Cannabis: An Open Letter To David Cameron
I don’t know what David Cameron has been told about cannabis, or by whom, what he’s read about it or who it was written by, and I know nothing of his own experience with the plant. But what I do know is that he has a decision to make and he should read this before making it.
Economy wise for the UK, it’s mostly doom and gloom. We involve ourselves in unwinnable wars in distant lands, we’re forced to make constant benefit cuts and we put incompetent politicians in important positions. I don’t doubt that the people at the top are facing very difficult decisions on a daily basis, confronted with unsolvable problems and spiralling markets. But fuck all that. Here’s what I reckon.
I want to talk about a possible government monopolisation of the cannabis market and the legalisation of cannabis by and large. I believe this could save the economy, cut crime, create jobs and boost tourism, whilst hardly changing the fabric of society.
I want you to visualise the total cost of the illegal cannabis market to the governmental budget, as one massive figure. Who knows what it would be, but picture a huge sum. Here’s a split:
i) Policing cannabis costs millions and millions every year, both on the streets and along our national borders, in offices and in jails. The total cost of the war on drugs is colossal.
ii) Millions of pounds exist in hard cash under beds and in shoeboxes, tied up in the cannabis market. Useless to the banks and the economy.

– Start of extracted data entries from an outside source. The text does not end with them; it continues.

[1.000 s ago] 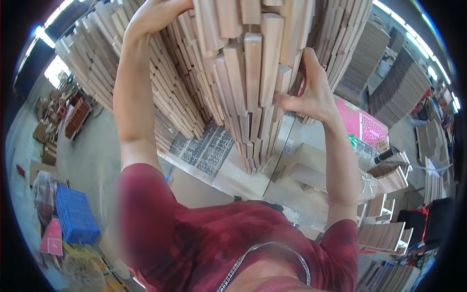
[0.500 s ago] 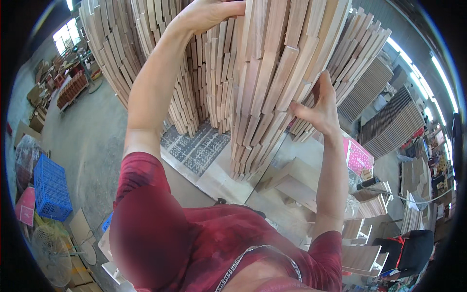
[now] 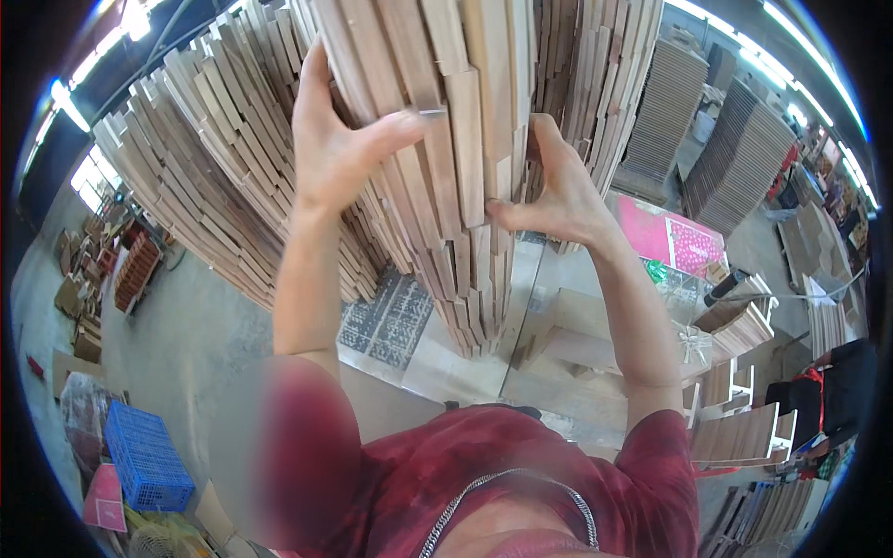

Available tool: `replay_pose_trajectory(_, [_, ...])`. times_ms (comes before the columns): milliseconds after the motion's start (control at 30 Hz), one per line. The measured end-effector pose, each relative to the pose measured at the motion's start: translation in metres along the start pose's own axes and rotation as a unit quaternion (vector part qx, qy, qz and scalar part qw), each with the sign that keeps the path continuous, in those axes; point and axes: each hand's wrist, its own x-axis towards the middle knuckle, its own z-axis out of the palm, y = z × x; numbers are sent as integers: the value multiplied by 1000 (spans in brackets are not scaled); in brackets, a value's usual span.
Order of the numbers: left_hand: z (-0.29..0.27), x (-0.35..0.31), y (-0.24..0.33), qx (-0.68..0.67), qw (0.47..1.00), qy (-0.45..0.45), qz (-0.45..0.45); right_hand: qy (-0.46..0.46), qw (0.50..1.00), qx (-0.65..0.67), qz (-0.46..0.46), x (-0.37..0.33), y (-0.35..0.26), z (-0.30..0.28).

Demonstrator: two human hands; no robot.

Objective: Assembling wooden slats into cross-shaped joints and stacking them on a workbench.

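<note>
A tall stack of wooden strips (image 3: 453, 177) stands upright in front of me, its pieces in uneven, staggered layers. My left hand (image 3: 346, 149) grips its left side, the thumb across the front face and the fingers reaching round the side. Lower down on the right, my right hand (image 3: 556, 191) clasps the same stack, thumb on the front and fingers partly hidden behind the edge. The foot of the stack rests on a pale board (image 3: 423, 361) beside a dark patterned panel (image 3: 383, 321).
More stacks of strips stand left (image 3: 200, 172) and right (image 3: 595, 84). Tall piles of flat sheets (image 3: 741, 153) are at the far right. Near my right arm lie a cardboard box (image 3: 581, 321) and white-edged boards (image 3: 739, 435). A blue crate (image 3: 149, 456) sits on the floor at left.
My left hand has come down from near the top of the stack to its left side. My right hand stays on the right side. The whole view has shifted.
</note>
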Motion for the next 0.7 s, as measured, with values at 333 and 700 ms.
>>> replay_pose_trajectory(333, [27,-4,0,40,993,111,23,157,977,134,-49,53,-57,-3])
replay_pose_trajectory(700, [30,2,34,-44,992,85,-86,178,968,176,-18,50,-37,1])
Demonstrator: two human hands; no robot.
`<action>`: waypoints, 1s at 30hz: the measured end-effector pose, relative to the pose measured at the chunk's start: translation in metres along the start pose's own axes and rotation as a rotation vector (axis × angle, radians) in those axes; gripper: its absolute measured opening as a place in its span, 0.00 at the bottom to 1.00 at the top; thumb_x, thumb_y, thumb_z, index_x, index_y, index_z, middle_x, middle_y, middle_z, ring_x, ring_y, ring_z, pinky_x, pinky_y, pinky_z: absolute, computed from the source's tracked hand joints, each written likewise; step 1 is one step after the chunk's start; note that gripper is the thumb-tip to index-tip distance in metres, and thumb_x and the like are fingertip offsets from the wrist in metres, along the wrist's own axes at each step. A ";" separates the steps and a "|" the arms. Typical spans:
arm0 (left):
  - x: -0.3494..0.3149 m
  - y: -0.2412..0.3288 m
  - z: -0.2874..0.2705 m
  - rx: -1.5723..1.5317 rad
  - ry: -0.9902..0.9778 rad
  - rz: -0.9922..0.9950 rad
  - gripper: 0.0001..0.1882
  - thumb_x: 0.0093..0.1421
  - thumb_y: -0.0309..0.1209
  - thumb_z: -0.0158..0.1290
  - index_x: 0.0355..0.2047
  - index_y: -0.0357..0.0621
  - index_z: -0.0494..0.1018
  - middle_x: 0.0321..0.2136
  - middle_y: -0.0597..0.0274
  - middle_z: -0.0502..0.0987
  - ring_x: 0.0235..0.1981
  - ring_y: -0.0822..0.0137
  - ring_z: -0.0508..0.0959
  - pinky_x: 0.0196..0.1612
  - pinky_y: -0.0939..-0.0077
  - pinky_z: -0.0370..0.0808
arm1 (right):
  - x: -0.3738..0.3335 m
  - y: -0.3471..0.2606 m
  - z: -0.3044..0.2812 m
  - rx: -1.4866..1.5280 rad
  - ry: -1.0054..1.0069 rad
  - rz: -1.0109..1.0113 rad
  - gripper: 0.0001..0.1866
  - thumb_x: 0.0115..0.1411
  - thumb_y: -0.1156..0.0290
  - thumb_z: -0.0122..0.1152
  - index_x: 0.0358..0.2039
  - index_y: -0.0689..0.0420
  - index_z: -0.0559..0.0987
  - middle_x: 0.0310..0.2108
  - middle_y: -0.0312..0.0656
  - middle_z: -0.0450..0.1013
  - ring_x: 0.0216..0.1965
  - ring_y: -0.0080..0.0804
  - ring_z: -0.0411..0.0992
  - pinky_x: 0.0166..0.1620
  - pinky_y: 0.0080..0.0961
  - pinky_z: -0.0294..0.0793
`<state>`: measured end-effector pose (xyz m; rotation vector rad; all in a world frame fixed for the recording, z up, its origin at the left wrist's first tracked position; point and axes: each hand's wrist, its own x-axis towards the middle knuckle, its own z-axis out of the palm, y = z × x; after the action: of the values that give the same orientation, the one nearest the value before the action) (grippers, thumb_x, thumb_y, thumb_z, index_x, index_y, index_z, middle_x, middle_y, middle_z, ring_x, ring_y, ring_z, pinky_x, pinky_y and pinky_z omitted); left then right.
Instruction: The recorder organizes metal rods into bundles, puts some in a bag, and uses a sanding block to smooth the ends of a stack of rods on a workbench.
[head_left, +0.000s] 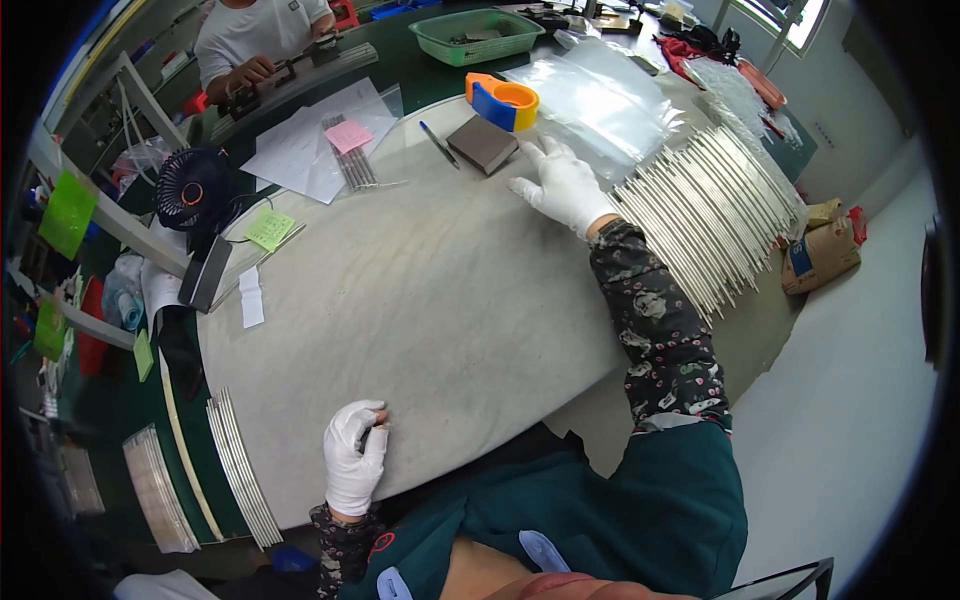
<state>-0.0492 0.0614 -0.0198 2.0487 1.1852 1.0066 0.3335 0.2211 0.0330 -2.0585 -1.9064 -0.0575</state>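
Observation:
My right hand [565, 187], in a white glove, reaches over the right part of the grey tabletop [420, 300] with fingers spread and nothing in them. Just left of its fingertips lies a dark brown block [483, 145]. Beyond them stands an orange and blue tape dispenser [506, 102] with yellow tape. My left hand [355, 458], also gloved but with bare fingertips, rests at the near edge of the tabletop. Its fingers are curled in toward the thumb; whether something is inside is hidden. To its left lies a row of thin metal rods [243, 470].
Many metal rods [705, 215] lie side by side at the right, below clear plastic bags [600, 105]. A pen [438, 145], papers [300, 150], and a small black fan [195, 188] sit at the left. Across the table, a person [262, 45] works near a green basket [475, 38].

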 end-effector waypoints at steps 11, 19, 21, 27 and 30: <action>-0.001 0.001 -0.001 -0.029 -0.047 -0.015 0.08 0.51 0.19 0.50 0.34 0.37 0.72 0.37 0.54 0.75 0.38 0.61 0.75 0.44 0.71 0.71 | -0.120 0.131 -0.034 -0.512 0.093 0.451 0.13 0.54 0.64 0.57 0.34 0.60 0.77 0.33 0.48 0.73 0.38 0.43 0.73 0.39 0.37 0.75; 0.003 0.002 0.000 -0.018 -0.048 -0.007 0.09 0.51 0.18 0.50 0.34 0.37 0.72 0.38 0.55 0.75 0.38 0.62 0.75 0.45 0.72 0.70 | -0.110 0.129 -0.014 -0.613 0.217 0.529 0.13 0.53 0.63 0.59 0.28 0.62 0.77 0.31 0.47 0.73 0.35 0.42 0.73 0.36 0.36 0.75; 0.002 0.001 0.000 -0.017 -0.043 -0.001 0.09 0.51 0.18 0.50 0.34 0.38 0.72 0.38 0.55 0.75 0.38 0.62 0.75 0.45 0.72 0.70 | -0.109 0.130 -0.013 -0.612 0.211 0.540 0.13 0.53 0.62 0.59 0.27 0.62 0.77 0.31 0.47 0.73 0.35 0.42 0.73 0.36 0.36 0.75; 0.000 0.005 -0.003 0.032 -0.036 0.028 0.09 0.49 0.19 0.53 0.33 0.39 0.72 0.36 0.53 0.76 0.36 0.57 0.76 0.42 0.68 0.72 | -0.109 0.124 -0.012 -0.553 0.212 0.553 0.15 0.54 0.60 0.59 0.29 0.61 0.77 0.31 0.47 0.73 0.35 0.42 0.72 0.37 0.37 0.74; -0.003 0.003 0.000 0.003 -0.025 -0.004 0.08 0.49 0.20 0.53 0.32 0.39 0.72 0.36 0.53 0.76 0.36 0.56 0.76 0.43 0.67 0.72 | -0.113 0.129 -0.004 -0.561 0.232 0.559 0.15 0.54 0.60 0.58 0.29 0.60 0.76 0.30 0.46 0.73 0.36 0.42 0.72 0.37 0.37 0.73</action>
<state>-0.0488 0.0580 -0.0187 2.0546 1.1786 0.9746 0.4485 0.1049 -0.0196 -2.7253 -1.2060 -0.7292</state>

iii) The medical cost of cannabis is probably much lower, but considering the government make no cash from cannabis (unless they’ve already got some dodgy shit going on), they spend money every year trying to research the effects of the substance, never mind trying to rehabilitate those who have been psychologically damaged by it.
Now I want you to visualise that total cost, say yearly, for the last time. Think about the enormity of it — and now get rid of it. After the monopolisation and legalisation of cannabis, the government is free to spend their redundant expenditures wherever they see fit.